#### Exercise goal:
Please reproduce the data below exactly, from the first line through the line containing "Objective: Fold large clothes", and leave every later line out.

#### Data for processing:
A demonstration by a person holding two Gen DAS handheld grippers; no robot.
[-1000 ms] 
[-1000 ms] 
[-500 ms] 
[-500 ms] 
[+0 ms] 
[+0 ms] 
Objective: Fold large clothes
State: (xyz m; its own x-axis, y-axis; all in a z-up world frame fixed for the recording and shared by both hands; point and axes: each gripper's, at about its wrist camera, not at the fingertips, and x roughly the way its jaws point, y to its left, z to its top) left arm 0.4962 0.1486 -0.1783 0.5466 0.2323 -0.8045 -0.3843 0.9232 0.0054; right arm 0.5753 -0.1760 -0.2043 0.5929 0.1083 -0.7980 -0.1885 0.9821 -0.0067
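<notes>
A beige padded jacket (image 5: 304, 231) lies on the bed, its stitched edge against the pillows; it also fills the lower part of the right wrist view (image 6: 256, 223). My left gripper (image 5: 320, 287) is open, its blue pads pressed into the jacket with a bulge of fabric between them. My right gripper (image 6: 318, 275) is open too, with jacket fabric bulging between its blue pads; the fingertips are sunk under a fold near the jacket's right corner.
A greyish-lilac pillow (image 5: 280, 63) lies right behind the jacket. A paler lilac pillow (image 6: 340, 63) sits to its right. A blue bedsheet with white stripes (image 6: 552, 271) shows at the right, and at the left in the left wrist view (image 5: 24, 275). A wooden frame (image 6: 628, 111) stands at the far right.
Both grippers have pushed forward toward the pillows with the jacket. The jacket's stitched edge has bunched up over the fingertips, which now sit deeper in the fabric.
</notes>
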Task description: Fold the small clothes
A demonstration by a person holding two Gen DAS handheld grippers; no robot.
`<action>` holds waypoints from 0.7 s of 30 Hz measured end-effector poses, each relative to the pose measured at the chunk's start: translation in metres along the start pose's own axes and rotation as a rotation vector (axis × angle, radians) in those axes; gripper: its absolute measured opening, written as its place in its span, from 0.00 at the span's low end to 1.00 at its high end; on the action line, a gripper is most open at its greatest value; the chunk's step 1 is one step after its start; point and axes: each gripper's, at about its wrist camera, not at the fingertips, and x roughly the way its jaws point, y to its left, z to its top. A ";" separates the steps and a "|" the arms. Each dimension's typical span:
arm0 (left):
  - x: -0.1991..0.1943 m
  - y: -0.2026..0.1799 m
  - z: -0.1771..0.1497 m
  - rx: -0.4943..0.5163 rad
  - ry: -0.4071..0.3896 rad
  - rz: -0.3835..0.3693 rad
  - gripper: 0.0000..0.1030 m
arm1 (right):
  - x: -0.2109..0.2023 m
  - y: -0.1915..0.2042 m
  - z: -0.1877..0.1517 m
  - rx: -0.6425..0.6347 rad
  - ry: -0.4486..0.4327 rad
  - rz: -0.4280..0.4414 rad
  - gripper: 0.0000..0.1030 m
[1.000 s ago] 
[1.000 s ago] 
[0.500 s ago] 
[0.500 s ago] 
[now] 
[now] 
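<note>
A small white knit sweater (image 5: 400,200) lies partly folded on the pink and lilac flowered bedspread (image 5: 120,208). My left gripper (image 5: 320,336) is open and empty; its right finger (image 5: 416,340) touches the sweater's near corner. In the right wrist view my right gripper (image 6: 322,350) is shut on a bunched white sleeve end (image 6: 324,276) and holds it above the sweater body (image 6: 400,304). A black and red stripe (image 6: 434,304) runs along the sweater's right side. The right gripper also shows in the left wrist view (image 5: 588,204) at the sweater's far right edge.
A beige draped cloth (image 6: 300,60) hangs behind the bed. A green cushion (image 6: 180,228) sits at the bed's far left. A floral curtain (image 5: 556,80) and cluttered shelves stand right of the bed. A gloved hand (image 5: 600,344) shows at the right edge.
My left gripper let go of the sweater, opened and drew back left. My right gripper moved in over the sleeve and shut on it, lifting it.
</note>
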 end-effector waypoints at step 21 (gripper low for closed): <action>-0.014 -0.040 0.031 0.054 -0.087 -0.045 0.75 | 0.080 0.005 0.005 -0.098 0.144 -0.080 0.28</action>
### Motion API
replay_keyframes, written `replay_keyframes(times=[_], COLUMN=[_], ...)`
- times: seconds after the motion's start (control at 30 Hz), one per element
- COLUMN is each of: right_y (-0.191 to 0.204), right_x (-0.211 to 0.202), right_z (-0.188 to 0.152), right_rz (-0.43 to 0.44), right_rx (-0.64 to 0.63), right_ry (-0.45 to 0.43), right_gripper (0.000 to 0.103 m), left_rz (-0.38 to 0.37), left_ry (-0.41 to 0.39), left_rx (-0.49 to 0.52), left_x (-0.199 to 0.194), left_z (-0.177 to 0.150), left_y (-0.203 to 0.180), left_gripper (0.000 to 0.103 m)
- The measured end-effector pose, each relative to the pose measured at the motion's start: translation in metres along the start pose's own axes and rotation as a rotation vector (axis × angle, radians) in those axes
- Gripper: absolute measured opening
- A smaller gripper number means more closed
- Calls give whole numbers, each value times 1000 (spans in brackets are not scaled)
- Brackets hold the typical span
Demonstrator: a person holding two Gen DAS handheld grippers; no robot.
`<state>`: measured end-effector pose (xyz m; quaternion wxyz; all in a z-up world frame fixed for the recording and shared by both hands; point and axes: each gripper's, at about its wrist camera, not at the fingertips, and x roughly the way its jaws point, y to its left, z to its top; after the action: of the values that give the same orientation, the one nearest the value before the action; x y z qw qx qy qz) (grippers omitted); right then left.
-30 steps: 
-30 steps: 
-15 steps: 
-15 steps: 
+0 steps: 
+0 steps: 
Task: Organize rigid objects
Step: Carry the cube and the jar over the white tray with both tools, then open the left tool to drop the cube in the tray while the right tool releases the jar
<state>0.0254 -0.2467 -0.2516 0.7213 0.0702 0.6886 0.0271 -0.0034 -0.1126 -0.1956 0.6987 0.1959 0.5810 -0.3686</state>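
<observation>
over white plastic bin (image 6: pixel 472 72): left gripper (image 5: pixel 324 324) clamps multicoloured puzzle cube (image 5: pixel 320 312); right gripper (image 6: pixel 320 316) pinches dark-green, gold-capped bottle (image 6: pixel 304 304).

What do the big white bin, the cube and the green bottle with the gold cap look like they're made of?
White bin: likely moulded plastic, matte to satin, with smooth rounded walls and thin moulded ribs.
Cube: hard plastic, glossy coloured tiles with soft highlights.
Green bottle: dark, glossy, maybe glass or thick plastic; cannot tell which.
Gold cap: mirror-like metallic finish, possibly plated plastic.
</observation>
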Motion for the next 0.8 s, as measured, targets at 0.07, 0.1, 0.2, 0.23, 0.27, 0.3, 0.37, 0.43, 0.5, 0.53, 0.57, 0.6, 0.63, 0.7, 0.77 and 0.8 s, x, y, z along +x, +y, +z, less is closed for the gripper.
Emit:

#### Finished task:
A demonstration by a person holding two Gen DAS handheld grippers; no robot.
[-1000 ms] 
[-1000 ms] 
[-500 ms] 
[-500 ms] 
[+0 ms] 
[+0 ms] 
Objective: Fold large clothes

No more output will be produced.